Even if you are not highly computer literate, you probably know how to cut and copy words, phrases or whole paragraphs from one document or text field to another. We do this so often in everyday life that we don’t even notice any more. We do it on the computer, laptop, tablet, mobile phone... but can you imagine if this button didn’t exist? It would be much less efficient our time with the devices.
For most people, using the key combination Control+C (copy) and Control+V (paste) on the computer keyboard, as well as Control+X (cut) has become a daily action, since it is a fundamental tool for restructuring a portion of text with a very simple command, as well as images, videos... These are the most basic keyboard shortcuts available.
To whom do we owe this function?
Its inventor is Larry Tesler, he was born in the Bronx- New York, in 1945, and studied at Stanford University in California. After graduating, he specialized in user interface design, making computer systems easier to use.
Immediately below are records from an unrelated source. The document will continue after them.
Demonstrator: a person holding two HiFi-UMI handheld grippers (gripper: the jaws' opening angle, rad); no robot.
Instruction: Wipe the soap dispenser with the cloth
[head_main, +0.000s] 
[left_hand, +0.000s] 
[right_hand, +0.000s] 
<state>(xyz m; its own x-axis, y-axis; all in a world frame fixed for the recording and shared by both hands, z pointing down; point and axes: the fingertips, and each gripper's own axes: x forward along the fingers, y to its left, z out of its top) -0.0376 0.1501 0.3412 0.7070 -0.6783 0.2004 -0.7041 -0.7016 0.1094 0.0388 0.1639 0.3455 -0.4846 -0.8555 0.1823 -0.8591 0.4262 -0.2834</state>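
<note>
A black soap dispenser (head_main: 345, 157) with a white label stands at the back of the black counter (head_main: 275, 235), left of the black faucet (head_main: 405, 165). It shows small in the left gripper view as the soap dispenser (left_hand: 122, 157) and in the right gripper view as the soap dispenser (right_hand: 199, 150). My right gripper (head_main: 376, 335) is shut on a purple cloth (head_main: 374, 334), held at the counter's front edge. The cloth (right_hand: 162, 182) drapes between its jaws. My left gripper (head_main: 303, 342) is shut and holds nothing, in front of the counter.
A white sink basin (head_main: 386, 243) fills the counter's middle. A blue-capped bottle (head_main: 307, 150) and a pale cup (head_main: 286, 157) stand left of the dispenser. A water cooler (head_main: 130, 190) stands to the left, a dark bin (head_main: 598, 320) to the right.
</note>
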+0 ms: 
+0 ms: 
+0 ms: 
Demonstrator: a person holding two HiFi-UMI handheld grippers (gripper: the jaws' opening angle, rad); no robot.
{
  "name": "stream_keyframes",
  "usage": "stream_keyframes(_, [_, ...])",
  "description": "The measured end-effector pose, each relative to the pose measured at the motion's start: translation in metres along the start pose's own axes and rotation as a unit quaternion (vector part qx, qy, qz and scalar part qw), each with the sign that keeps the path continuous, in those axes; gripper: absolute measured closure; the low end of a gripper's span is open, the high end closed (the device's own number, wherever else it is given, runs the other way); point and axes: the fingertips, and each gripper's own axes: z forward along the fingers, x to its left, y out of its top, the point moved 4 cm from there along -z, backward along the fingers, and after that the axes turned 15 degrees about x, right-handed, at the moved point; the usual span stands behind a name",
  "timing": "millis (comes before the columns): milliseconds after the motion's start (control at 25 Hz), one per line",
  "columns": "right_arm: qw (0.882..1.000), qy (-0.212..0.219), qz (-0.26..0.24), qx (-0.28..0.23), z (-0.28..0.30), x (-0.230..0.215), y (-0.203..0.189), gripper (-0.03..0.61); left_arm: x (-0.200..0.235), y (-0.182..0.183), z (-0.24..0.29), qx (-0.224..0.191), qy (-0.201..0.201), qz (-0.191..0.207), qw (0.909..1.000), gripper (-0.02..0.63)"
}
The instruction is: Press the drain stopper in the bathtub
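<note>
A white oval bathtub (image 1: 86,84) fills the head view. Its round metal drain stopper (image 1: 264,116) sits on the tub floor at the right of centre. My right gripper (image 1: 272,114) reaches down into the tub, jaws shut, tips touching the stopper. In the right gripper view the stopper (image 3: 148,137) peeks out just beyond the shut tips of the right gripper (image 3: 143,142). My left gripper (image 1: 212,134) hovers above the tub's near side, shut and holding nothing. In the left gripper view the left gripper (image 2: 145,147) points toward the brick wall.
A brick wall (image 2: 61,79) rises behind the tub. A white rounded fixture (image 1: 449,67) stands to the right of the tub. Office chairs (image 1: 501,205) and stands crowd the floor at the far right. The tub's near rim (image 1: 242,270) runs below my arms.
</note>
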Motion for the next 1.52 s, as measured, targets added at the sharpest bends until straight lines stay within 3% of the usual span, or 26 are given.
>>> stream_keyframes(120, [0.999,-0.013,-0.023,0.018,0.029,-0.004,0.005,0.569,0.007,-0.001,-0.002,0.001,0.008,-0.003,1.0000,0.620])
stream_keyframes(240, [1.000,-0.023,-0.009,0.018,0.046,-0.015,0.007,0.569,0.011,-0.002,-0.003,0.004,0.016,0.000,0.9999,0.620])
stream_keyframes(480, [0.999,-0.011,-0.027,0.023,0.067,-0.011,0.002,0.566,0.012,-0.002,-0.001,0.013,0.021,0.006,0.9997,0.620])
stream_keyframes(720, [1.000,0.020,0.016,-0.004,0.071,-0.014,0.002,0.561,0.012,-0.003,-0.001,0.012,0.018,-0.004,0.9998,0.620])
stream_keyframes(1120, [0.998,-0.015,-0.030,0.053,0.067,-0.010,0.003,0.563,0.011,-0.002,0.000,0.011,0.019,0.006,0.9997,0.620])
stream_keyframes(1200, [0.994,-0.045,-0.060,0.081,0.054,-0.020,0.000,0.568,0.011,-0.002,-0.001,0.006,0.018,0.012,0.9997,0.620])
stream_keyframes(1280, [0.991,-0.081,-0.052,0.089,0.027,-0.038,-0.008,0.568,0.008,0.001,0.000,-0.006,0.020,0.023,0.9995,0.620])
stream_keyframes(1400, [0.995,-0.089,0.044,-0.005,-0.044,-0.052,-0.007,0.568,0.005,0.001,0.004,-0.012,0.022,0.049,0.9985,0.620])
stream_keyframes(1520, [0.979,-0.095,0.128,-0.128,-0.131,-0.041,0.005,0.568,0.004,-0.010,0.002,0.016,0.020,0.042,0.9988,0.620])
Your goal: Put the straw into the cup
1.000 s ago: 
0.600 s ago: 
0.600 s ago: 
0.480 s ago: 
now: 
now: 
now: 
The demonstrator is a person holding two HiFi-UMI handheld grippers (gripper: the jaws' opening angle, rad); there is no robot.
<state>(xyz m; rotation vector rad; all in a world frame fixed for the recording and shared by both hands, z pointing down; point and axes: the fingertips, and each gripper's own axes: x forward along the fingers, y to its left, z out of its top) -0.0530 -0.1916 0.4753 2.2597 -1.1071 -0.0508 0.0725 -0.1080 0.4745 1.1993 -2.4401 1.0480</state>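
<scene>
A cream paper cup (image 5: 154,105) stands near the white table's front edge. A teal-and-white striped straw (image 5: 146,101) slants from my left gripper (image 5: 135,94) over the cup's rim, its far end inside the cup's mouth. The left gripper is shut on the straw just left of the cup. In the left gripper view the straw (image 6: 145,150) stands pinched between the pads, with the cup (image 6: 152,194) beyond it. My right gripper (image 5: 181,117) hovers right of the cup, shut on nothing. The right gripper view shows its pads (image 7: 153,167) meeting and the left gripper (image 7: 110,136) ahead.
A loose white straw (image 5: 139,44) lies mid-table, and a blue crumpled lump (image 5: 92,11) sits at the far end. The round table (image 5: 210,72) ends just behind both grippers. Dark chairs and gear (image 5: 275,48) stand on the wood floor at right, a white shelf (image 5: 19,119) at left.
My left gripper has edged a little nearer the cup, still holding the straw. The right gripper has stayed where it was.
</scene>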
He became a computer science expert, who in the 1970s , while working in the computer department at Xerox PARC, California, USA, devised a process by which text could be captured and sent to a computer's internal memory. Thus copy & paste was born as a system to improve productivity in all areas related to the computer.
Tesler was working on the programming of the Smalltalk-76 system between 1973-76, and it was on that project that he implemented a method of capturing text in the internal memory of a computer, i.e. "cut" / "copy", and then inserting it. in another place, i.e. "paste". These verbs were born from the old idea of manuscript editing when words had to be physically cut out of a page with scissors and pasted in another place.
The first machines that integrated the possibility of copy and paste command were Apple Lisa (1981) and Macintosh (1984).
A computer pioneer
Tesler has had a fairly successful life in the technology community over the decades: he worked in the biotech field, as a computer scientist at Apple and even served as a vice president at Amazon.com and Yahoo!
The Silicon Valley Museum of Computer History said Tesler "combined computer training with a countercultural view that computers should be for everyone.
The man who invented copying and pasting died in February 2020 at age 74, although details of his death were not disclosed.